Science, technology, engineering and mathematics (STEM) skills are promoted by the Australian Government as pivotal for Australia’s economic prosperity and meeting future workforce requirements.

This study, developed with the support of a National Centre for Student Equity in Higher Education (NCSEHE) Research Grant, is framed around three core research questions:

  1. How do the STEM pathways of equity groups and non-equity groups differ?
  2. What factors facilitate equity group students participating in university STEM courses?
  3. Do the factors influencing young people’s university STEM participation differ between equity groups and non-equity groups?

The study uses data tracking a cohort of young people from age 15 to 25 to explore these core questions. This data is drawn from the Longitudinal Surveys of Australian Youth (LSAY) and from the Programme of International Student Assessment (PISA).
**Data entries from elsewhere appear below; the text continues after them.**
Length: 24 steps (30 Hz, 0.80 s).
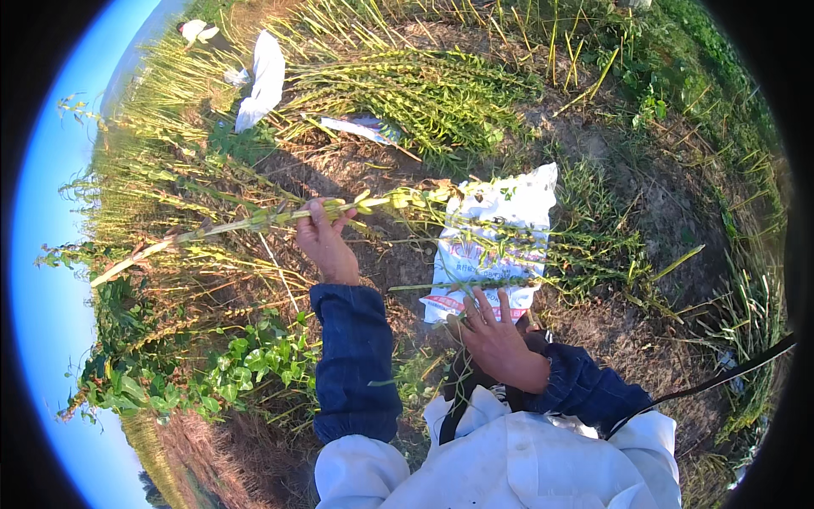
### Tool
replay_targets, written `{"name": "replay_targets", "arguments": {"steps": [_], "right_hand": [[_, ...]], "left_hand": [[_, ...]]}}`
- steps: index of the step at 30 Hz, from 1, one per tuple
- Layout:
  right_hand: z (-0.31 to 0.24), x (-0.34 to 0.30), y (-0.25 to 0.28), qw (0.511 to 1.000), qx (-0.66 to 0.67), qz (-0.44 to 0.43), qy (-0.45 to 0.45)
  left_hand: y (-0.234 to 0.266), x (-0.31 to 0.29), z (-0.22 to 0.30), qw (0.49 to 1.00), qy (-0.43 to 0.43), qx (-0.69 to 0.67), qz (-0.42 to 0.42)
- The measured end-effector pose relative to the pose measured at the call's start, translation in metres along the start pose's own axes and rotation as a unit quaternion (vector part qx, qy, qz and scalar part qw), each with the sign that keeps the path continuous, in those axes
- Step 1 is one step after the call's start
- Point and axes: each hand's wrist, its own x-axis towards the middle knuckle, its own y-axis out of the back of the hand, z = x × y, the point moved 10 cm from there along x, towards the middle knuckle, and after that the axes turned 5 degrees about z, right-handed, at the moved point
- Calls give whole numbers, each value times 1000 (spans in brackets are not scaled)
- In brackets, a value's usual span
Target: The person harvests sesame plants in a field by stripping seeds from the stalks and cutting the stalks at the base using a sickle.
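My left hand (326, 243) is closed around a long sesame stalk (254, 222), held between thumb and fingers. The stalk's bare, cut-looking end points to the far left, and its pod-covered part runs right toward a white printed sack (445, 276). My right hand (500, 343) is at the sack's near edge, fingers stretched and apart, palm down. Thin green stems hang beside its thumb; whether it touches them I cannot tell. Several leafy, podded stalks (585, 263) lie across the sack and past its right edge.
A pile of cut green stalks (458, 93) lies beyond the sack. White bags (263, 81) are at the far left, near standing stalks. Another person (199, 32) bends in the field at the upper left. Leafy vines (246, 369) grow to my left. A dark strap (704, 382) crosses at right.
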Motion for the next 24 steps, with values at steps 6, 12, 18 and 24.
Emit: {"name": "replay_targets", "arguments": {"steps": [6,12,18,24], "right_hand": [[-42,16,-23,970,205,-129,31],[46,-3,-29,956,235,-43,-171],[61,118,115,941,144,304,-19],[71,164,56,962,250,95,-49]], "left_hand": [[5,13,6,1000,-11,-17,-22],[1,5,23,997,-15,-22,-74],[-6,-21,55,985,-23,3,-171],[-11,-43,59,979,1,-1,-202]]}}
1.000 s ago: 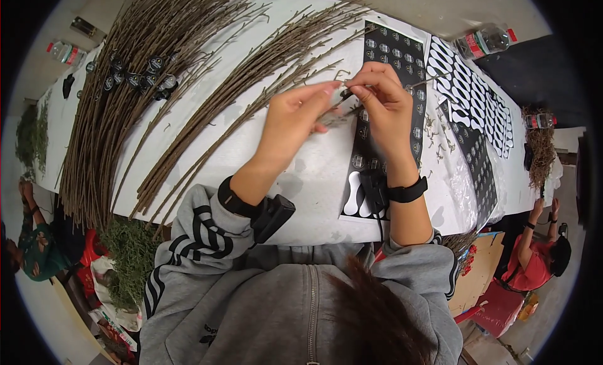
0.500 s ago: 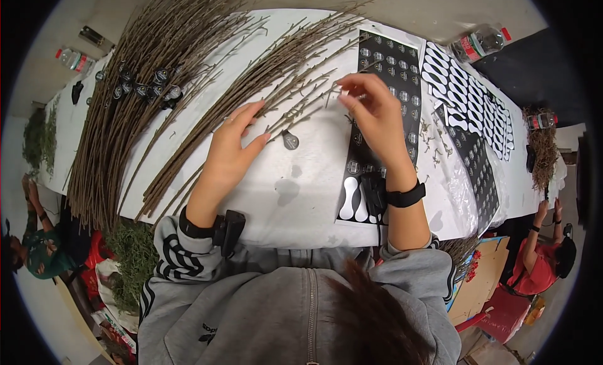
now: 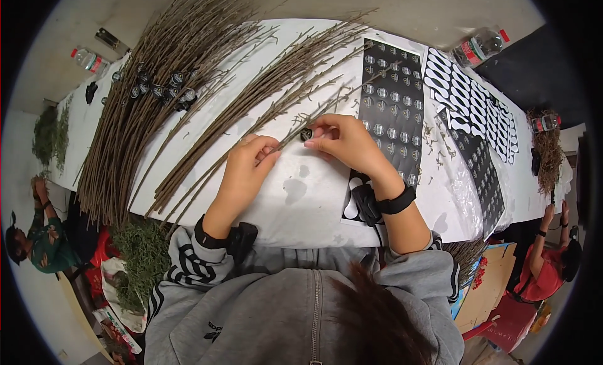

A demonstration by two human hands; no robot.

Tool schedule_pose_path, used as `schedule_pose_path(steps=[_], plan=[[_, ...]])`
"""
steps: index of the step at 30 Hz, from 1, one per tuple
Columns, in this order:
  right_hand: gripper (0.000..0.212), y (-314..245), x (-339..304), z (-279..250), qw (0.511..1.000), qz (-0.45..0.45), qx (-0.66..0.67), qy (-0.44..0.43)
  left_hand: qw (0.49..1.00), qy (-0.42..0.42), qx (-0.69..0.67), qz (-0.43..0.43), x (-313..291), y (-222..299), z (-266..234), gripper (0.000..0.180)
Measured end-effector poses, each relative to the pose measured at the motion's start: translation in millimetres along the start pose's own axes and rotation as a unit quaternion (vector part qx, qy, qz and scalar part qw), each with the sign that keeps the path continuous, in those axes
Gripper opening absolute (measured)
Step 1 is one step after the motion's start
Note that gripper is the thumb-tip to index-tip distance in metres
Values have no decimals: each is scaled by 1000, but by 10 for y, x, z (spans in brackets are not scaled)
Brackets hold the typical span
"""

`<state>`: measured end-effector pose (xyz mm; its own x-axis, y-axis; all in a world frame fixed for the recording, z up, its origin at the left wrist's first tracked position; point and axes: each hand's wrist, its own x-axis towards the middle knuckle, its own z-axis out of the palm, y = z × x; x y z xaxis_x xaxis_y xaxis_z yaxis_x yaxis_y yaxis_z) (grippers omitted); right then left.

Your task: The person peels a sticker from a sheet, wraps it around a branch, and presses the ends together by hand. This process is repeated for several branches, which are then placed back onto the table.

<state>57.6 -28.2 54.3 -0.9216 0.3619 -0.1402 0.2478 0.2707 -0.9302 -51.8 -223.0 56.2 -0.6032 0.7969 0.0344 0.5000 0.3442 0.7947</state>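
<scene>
My left hand (image 3: 247, 170) pinches a thin bare twig (image 3: 289, 137), which slants away to the upper right over the table. At the twig, my right hand (image 3: 348, 145) has its fingers closed round a small dark round sticker tag (image 3: 306, 134). The fingers partly hide how the tag sits on the twig. Beyond my hands, a loose row of bare branches (image 3: 251, 92) lies slanting on the white table. To the left is a thick bundle of branches (image 3: 119, 145) with several similar black tags (image 3: 160, 92) among its stems.
Black sticker sheets (image 3: 392, 88) and a white cut-out sheet (image 3: 465, 92) lie to the right, beside twig scraps (image 3: 440, 142) and clear plastic (image 3: 461, 198). Bottles (image 3: 480, 46) stand at the far edge. Other people (image 3: 543, 264) work at both sides. Greenery (image 3: 141, 264) lies at lower left.
My right hand has moved left and down to the tag, closing on it. My left hand's fingers have closed on the twig. The tag has shifted up and right, off the table's bare patch.
</scene>
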Motion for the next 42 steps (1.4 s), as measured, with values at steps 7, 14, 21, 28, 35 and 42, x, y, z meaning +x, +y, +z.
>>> schedule_pose_path(steps=[7, 14, 21, 28, 35, 42], plan=[[21, -136, -38, 0, 986, -96, 108, 87, 929, -89, -323, -158, 41, 185, -89, 21], [12, -203, -95, -65, 989, -45, 123, 73, 928, -64, -349, -116, 30, 261, -81, 23], [16, -217, -98, -100, 991, -47, 112, 57, 931, -30, -346, -111, 43, 292, -12, 24], [28, -157, -106, -255, 980, -25, 195, -2, 932, -34, -344, -112, 62, 287, -38, 25], [34, -190, -78, -325, 979, -18, 202, 25, 965, 15, -241, -98, 13, 271, -212, 26], [28, -215, -147, -528, 984, -29, 90, 151, 983, 170, -70, -23, 0, 141, -1223, 34]])
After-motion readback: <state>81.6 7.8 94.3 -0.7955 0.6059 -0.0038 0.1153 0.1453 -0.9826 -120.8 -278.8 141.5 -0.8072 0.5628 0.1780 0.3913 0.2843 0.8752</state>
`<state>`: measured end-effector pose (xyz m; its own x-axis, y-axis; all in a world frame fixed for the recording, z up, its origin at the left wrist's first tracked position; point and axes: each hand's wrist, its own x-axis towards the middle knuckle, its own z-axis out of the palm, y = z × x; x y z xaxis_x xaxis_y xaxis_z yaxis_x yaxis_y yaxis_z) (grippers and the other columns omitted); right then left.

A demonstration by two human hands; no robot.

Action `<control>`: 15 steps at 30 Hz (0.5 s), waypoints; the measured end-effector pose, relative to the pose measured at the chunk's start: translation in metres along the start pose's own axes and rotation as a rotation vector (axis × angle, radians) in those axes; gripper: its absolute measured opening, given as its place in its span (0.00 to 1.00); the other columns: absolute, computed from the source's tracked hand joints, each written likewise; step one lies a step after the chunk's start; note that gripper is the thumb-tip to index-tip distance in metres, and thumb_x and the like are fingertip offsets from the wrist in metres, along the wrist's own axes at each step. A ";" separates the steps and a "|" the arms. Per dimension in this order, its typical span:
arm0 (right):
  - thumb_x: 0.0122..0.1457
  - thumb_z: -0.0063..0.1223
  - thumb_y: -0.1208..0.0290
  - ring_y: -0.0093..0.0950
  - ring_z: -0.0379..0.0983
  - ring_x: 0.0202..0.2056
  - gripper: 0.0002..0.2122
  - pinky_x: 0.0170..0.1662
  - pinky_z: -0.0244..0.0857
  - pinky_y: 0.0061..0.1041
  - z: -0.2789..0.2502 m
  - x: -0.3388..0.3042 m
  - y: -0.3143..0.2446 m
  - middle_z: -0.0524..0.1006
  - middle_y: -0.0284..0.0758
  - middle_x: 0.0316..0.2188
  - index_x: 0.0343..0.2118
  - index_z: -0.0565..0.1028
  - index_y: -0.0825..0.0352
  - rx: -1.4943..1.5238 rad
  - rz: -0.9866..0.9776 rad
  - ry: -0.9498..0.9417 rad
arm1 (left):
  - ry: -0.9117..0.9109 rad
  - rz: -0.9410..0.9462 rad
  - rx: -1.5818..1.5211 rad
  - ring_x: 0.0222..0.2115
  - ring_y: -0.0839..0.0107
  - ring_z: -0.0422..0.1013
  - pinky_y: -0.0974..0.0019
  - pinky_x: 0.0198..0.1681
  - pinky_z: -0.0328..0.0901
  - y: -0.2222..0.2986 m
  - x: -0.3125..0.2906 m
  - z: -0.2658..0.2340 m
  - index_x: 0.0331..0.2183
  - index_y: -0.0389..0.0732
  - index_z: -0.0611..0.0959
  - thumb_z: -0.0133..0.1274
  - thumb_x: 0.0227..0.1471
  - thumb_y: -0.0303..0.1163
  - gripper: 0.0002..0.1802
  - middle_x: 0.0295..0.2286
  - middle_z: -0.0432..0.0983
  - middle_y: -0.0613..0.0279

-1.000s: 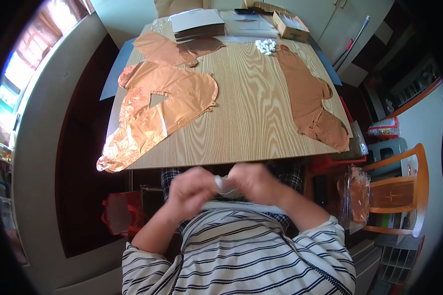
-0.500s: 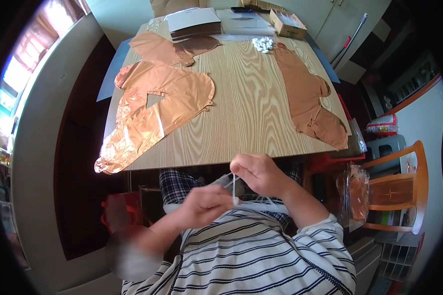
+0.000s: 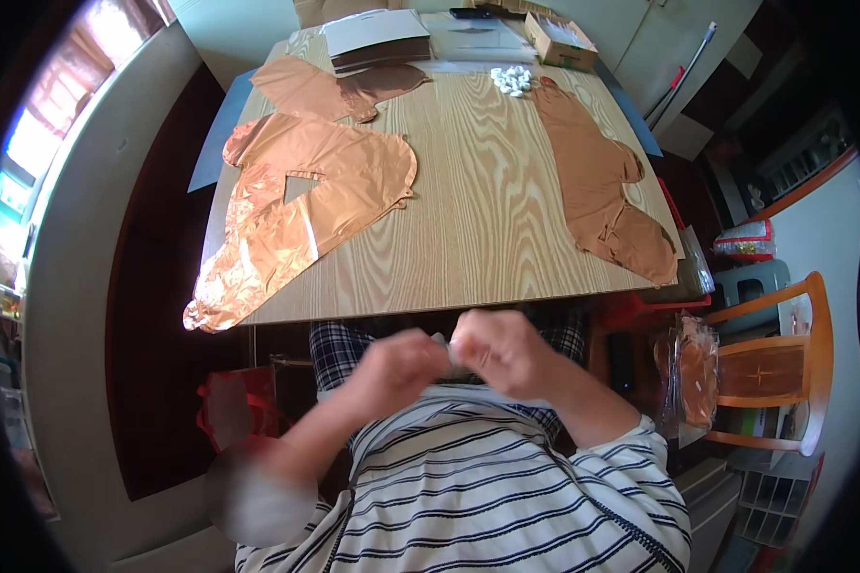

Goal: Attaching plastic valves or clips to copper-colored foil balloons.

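My left hand (image 3: 398, 365) and my right hand (image 3: 500, 351) are held together close to my chest, just below the near edge of the wooden table (image 3: 478, 220). Between their fingertips sits a small pale object (image 3: 442, 343), too small to identify. Both hands pinch it. On the table lie flat copper foil balloons: a large crumpled one (image 3: 301, 205) at the left, another (image 3: 330, 86) behind it, and a long one (image 3: 597, 186) at the right.
A heap of small white pieces (image 3: 512, 79) lies at the far middle of the table. Stacked dark sheets with white paper (image 3: 377, 38) and a cardboard box (image 3: 561, 40) stand at the back. A wooden chair (image 3: 772, 368) stands to my right.
My left hand, which had dropped lower and away to the left half a second ago, has come back up beside my right hand at the small pale object.
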<state>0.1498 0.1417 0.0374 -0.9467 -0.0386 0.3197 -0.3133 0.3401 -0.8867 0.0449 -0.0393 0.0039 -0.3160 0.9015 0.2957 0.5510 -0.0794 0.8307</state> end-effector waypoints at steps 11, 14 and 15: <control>0.60 0.50 0.71 0.37 0.71 0.24 0.07 0.32 0.65 0.31 -0.006 0.003 0.006 0.70 0.38 0.21 0.27 0.72 0.66 -0.077 0.030 0.085 | -0.030 0.012 -0.230 0.29 0.65 0.73 0.68 0.32 0.68 0.013 -0.008 0.000 0.36 0.38 0.84 0.56 0.41 0.15 0.16 0.28 0.76 0.58; 0.58 0.52 0.72 0.37 0.71 0.24 0.05 0.32 0.66 0.32 0.021 -0.015 0.026 0.70 0.37 0.22 0.28 0.72 0.66 -0.143 -0.191 -0.112 | 0.224 -0.020 -0.163 0.26 0.68 0.72 0.68 0.29 0.66 0.016 0.004 -0.018 0.29 0.36 0.84 0.56 0.43 0.14 0.09 0.26 0.76 0.59; 0.56 0.53 0.73 0.37 0.71 0.26 0.04 0.33 0.66 0.33 0.026 -0.022 0.015 0.71 0.36 0.24 0.28 0.72 0.66 -0.028 -0.116 -0.228 | 0.308 -0.062 -0.029 0.25 0.67 0.71 0.68 0.29 0.66 0.006 0.004 -0.022 0.31 0.35 0.83 0.56 0.43 0.14 0.09 0.26 0.75 0.57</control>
<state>0.1644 0.1231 0.0085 -0.8979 -0.2883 0.3326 -0.4216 0.3467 -0.8379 0.0297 -0.0456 0.0209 -0.5694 0.7344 0.3695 0.5025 -0.0448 0.8634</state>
The study offers new insights into STEM pathways for young people in equity groups as they progress from secondary school, through post-school education and into the workforce. The equity groups of focus in this study are people from Low socioeconomic status (SES) backgrounds, Non-metropolitan areas, First in Family to enrol at university and Women in Non-Traditional Areas (WINTA).

Key findings:

  • Lower relative transition rates into higher education for most equity groups, meaning that a smaller proportion of equity group cohorts go on to study STEM in university.
  • For women entering university, the transition rate into a STEM field is about half the rate of the national average. Less than one in eight women from this cohort who commenced university did so in a STEM field.
  • For women in STEM fields, completion rates at university are very high compared with national averages and other equity groups, and unlike other groups, STEM completion rates for women are comparable to rates of completion in other fields.

The findings from this study have potential implications for policy and practice in relation to three important areas of the student lifecycle – early and middle years of schooling; senior secondary school; and assisting entry into the STEM workforce.